However, the three cards that are in both events were counted twice, once in each probability. We must correct this double counting:

\begin{align*} \amp P(A\text{ or } B) = (\diamondsuit) + P(\text{ face card } )\\ \amp = P(\diamondsuit) + P(\text{ face card } ) - P(\diamondsuit \text{ and face card } )\\ \amp = 13/52 + 12/52 - 3/52\\ \amp = 22/52 = 11/26 \end{align*}

\(P(\diamondsuit) + P(\text{ face card } ) - P(\diamondsuit \text{ and face card } )\) is an example of the General Addition Rule.

General Addition Rule.

If \(A\) and \(B\) are any two events, disjoint or not, then the probability that A or B will occur is

\begin{equation} P(A\text{ or } B) = P(A) + P(B) - P(A\text{ and } B)\label{general_addition_rule}\tag{3.1.2} \end{equation}

where \(P(A\) and \(B)\) is the probability that both events occur.

Symbolic notation for “AND” and “OR”.

The symbol \(\cap\) means intersection and is equivalent to “and”.

The symbol \(\cup\) means union and is equivalent to “or”.

It is common to see the General Addition Rule written as

\begin{equation} P(A \cup B) = P(A) + P(B) - P(A \cap B)\label{and_or_notation}\tag{3.1.3} \end{equation}
“OR” is inclusive.

When we write, “or” in statistics, we mean “and/or” unless we explicitly state otherwise. Thus, \(A\) or \(B\) occurs means \(A\text{,}\) \(B\text{,}\) or both \(A\) and \(B\) occur.
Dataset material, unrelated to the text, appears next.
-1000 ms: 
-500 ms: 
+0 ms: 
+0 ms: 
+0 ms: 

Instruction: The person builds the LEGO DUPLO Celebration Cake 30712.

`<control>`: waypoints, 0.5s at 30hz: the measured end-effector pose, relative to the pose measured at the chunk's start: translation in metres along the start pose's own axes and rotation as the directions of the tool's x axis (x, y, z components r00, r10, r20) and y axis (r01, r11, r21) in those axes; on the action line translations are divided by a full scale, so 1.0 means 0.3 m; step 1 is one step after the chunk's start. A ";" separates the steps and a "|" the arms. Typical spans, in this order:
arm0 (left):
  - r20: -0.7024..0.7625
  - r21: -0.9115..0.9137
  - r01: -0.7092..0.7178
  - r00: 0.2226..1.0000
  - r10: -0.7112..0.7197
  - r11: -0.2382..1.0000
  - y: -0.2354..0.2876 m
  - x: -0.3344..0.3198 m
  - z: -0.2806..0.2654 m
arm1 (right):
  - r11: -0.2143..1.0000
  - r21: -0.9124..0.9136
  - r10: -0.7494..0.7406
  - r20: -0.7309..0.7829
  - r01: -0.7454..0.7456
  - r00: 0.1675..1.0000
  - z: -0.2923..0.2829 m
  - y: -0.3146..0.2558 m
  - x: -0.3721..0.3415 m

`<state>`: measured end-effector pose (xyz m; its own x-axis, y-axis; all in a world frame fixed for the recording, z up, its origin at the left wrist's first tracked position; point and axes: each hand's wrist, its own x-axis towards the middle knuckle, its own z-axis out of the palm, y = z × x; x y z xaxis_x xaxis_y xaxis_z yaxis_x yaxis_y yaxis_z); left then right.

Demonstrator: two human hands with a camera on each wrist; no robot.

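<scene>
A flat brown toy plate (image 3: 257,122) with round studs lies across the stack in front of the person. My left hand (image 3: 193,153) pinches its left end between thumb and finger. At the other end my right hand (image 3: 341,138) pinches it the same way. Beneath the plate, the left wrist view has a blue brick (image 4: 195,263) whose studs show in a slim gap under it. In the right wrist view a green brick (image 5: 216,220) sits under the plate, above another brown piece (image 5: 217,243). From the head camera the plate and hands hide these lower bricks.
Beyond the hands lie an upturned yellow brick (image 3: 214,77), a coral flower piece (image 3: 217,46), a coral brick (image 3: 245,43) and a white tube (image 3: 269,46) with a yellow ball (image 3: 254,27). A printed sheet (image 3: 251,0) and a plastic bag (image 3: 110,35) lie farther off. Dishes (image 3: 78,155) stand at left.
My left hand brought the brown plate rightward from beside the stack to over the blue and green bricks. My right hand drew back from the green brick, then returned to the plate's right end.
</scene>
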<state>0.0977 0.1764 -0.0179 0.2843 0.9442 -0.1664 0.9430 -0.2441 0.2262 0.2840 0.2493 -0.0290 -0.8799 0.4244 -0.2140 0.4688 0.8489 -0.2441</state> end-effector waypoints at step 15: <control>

This is equivalent to at least one of \(A\) or \(B\) occurring.

(a) If \(A\) and \(B\) are disjoint, describe why this implies \(P(A \text{ and } B) = 0\text{.}\) (b) Using part (a), verify that the General Addition Rule simplifies to the simpler Addition Rule for disjoint events if \(A\) and \(B\) are disjoint. 10 

(a) If A and B are disjoint, A and B can never occur simultaneously. (b) If A and B are disjoint, then the last term of (3.1.2) is 0 (see part (a)) and we are left with the Addition Rule for disjoint events.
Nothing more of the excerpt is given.